▸ **WHAT TO DO**:
Transcribe each line of the material exactly as it stands.

▸ **DATA SECTION**:
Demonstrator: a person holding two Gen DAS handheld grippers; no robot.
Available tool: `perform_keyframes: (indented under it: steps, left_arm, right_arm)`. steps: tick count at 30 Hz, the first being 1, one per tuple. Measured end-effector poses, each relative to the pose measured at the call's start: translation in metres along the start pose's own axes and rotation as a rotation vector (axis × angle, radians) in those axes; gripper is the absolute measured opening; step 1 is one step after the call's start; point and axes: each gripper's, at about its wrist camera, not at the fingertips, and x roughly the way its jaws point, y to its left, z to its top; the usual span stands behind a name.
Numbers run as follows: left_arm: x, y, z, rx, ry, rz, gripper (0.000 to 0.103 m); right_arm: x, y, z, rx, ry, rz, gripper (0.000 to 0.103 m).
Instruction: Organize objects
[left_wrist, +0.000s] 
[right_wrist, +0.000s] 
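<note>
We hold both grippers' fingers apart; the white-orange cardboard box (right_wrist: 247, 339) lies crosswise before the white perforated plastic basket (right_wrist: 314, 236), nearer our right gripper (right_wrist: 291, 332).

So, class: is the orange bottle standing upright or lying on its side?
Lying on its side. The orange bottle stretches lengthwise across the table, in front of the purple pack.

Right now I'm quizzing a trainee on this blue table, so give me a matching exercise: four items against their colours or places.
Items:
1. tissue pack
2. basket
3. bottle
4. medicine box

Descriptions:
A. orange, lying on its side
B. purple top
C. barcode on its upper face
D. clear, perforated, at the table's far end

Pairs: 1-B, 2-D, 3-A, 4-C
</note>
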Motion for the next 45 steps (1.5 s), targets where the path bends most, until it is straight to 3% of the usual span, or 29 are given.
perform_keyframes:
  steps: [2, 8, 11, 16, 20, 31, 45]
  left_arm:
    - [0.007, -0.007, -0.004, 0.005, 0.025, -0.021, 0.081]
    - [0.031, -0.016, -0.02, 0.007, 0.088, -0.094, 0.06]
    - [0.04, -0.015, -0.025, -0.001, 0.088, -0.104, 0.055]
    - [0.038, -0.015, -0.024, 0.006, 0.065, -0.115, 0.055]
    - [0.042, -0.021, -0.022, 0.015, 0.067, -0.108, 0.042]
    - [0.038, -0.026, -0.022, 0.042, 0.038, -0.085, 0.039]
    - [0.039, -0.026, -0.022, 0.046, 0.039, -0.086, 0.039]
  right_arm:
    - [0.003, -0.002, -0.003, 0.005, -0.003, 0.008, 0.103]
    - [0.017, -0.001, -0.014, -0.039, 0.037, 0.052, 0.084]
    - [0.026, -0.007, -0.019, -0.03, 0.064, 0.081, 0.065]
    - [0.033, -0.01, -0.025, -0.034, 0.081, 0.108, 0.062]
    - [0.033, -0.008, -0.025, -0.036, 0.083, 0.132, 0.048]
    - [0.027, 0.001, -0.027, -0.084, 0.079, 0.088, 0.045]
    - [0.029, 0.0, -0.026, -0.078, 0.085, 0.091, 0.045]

▸ **EXERCISE SOLUTION**:
Demonstrator: a person holding two Gen DAS handheld grippers; no robot.
Available tool: `perform_keyframes: (indented under it: steps, left_arm, right_arm)`. steps: tick count at 30 Hz, the first being 1, one per tuple. Measured end-effector poses, each relative to the pose measured at the call's start: translation in metres along the start pose's own axes and rotation as a rotation vector (axis × angle, radians) in those axes; gripper is the absolute measured opening; step 1 is one step after the call's start; point and axes: each gripper's, at about its wrist camera, not at the fingertips, and x roughly the way its jaws point, y to its left, z to its top; the usual span stands behind a name.
Numbers run as follows: left_arm: x, y, z, rx, ry, rz, gripper (0.000 to 0.103 m); right_arm: x, y, z, rx, ry, rz, gripper (0.000 to 0.103 m).
Instruction: Organize objects
[left_wrist, +0.000s] 
[right_wrist, +0.000s] 
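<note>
We hold both grippers' fingers apart; the white-orange cardboard box (right_wrist: 247, 339) lies crosswise before the white perforated plastic basket (right_wrist: 314, 236), nearer our right gripper (right_wrist: 291, 332).

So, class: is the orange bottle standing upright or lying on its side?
Lying on its side. The orange bottle stretches lengthwise across the table, in front of the purple pack.

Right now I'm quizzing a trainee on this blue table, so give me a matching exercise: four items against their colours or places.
Items:
1. tissue pack
2. basket
3. bottle
4. medicine box

Descriptions:
A. orange, lying on its side
B. purple top
C. barcode on its upper face
D. clear, perforated, at the table's far end

Pairs: 1-B, 2-D, 3-A, 4-C
</note>
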Motion for the next 45 steps (1.5 s), targets where the path bends most, until it is straight to 3% of the usual span, or 29 are given.
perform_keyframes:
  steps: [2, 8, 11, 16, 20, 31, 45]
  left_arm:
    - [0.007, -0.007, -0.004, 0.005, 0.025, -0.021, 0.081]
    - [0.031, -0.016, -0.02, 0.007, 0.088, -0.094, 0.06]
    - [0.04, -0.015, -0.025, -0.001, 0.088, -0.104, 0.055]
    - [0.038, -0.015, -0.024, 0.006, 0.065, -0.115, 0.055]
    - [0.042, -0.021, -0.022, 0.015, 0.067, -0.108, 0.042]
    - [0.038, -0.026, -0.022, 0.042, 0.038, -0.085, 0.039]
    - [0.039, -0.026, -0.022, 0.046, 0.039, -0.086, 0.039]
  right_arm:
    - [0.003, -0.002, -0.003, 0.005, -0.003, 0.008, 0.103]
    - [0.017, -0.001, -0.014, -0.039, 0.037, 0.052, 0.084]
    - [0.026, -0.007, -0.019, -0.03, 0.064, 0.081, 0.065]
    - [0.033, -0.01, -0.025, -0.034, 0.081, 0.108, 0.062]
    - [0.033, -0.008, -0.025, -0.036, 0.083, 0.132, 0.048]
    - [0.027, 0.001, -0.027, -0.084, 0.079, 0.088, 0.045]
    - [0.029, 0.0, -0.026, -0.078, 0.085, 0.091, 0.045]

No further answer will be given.